Ces informations spécifiques aideront les donateurs à comprendre où sont les failles et à prendre des décisions de financement ayant un impact véritable. Mais ils devront vraisemblablement s’ajuster à l’évolution de la situation : les marchés sont dynamiques, surtout en période de crise. Et ils devront partager les informations, non seulement pour limiter les doublons mais aussi parce que, du fait des restrictions aux déplacements, la collecte d’éléments sur le terrain peut se révéler délicate.
5. Privilégier la concertation entre bailleurs de fonds. Cela peut paraître évident, mais lorsque les impératifs politiques imposent de mobiliser des volumes significatifs de ressources en un laps de temps limité, les initiatives des donateurs risquent fort de se recouper, voire de se contrarier mutuellement. Du G7 au CGAP en passant par l’OCDE, le message est clair : la priorité est à la coordination. Mais selon quelles modalités ? Et sur quels sujets ? Pendant le webinaire du CGAP, les donateurs ont identifié plusieurs domaines de concertation : les paiements G2P, les transferts de fonds, les réseaux d’agents et la collecte de données mais aussi le soutien le plus efficace possible aux institutions de microfinance.

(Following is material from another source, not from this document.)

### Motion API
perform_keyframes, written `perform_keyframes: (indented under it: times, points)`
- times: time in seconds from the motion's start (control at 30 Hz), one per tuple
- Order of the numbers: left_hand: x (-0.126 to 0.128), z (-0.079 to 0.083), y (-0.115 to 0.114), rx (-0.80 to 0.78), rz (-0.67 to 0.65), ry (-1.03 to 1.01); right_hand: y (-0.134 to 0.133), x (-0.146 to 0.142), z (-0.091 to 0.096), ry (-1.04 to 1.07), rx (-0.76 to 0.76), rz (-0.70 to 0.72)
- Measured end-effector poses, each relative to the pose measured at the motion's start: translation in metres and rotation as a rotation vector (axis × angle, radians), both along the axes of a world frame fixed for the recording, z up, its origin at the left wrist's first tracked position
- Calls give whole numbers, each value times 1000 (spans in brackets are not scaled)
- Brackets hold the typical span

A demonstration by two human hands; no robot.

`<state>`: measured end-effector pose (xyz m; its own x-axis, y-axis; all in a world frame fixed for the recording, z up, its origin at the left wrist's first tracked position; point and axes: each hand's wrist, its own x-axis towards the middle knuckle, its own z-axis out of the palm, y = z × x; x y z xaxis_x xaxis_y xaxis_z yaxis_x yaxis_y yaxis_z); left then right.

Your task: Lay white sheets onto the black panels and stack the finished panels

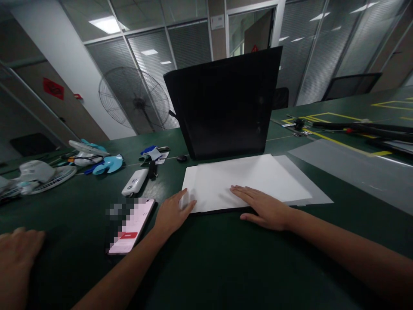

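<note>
A stack of white sheets (248, 178) lies on the green table, with a thin dark edge showing beneath its near side. My left hand (174, 210) rests at the sheets' left near corner, thumb and fingers apart. My right hand (263, 206) lies flat near the front edge, its fingers stretched over the white surface and its thumb off to the near side. Behind the stack a large black panel (229, 105) stands upright, tilted slightly back. One translucent sheet (298, 181) pokes out at the stack's right side.
Left of my left hand lie a pink-screened phone (132, 230) and a white power bank (135, 181). Fan parts (109, 164) sit farther left. Another person's hand (21, 249) rests at the left edge. A large translucent sheet (358, 170) and dark strips (374, 128) lie right.
</note>
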<state>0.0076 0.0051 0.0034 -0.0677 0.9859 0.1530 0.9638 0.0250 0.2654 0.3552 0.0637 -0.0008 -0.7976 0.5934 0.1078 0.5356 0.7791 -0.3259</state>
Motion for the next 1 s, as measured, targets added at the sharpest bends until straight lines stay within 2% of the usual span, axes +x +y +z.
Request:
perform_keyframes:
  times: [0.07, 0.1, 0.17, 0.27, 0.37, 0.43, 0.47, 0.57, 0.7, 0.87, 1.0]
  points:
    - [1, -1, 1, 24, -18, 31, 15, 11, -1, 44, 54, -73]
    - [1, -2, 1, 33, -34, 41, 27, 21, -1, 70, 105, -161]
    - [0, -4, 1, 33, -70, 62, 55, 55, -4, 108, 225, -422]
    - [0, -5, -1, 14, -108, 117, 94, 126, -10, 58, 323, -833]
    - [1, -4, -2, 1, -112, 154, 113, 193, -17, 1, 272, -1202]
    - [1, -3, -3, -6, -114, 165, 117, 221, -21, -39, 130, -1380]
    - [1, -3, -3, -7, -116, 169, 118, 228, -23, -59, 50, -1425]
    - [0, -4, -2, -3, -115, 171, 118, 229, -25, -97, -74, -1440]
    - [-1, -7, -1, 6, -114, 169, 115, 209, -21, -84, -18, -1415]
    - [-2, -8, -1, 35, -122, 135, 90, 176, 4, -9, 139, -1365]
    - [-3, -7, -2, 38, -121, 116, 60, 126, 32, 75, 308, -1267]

Le CGAP réfléchit à des solutions pour profiter de la mobilisation des donateurs autour de ces questions à travers des groupes de travail qui serviraient de centres d’échange d’informations et permettraient de promouvoir des partenariats.
« La communauté de l’inclusion financière va devoir s’habituer à travailler dans un contexte d’incertitude par essence inconfortable. Et c’est la raison pour laquelle les bailleurs de fonds doivent avant tout privilégier une flexibilité maximale. »
6. Surtout, tous doivent rester flexibles. Les bailleurs de fonds ont indubitablement un rôle important à jouer aujourd’hui pour atténuer la crise et jeter les bases d’un redressement à plus long terme. Il est encore trop tôt pour prédire la manière dont la pandémie de COVID-19 aura perturbé la situation financière des pauvres : sa durée, son ampleur et son impact vont différer selon chaque pays. La communauté de l’inclusion financière va devoir s’habituer à travailler dans un contexte d’incertitude par essence inconfortable. Et c’est la raison pour laquelle les bailleurs de fonds doivent avant tout privilégier une flexibilité maximale. » Il ne serait pas réaliste de croire que tous les investissements survivront à une récession économique de longue durée. Au final, les circonstances permettront peut-être de consolider le microcrédit ou les secteurs de la fintech — et la communauté des donateurs doit se tenir prête à accompagner cette évolution, même si cela implique une perte de fonds. Elle pourrait s’inspirer de certaines fondations américaines, qui ont rendu leurs programmes plus modulables, notamment en renonçant aux financements sous conditions ou en ne pénalisant pas les bénéficiaires pour des reports ou des annulations de projets. Cette flexibilité pourrait également conduire à rallonger les échéances, réaménager des projets et introduire un peu de souplesse dans les cadres de suivi et d’évaluation. Mais quelle que soit la solution adoptée, la seule stratégie efficace consiste à faire preuve d’adaptabilité face à une situation éminemment incertaine.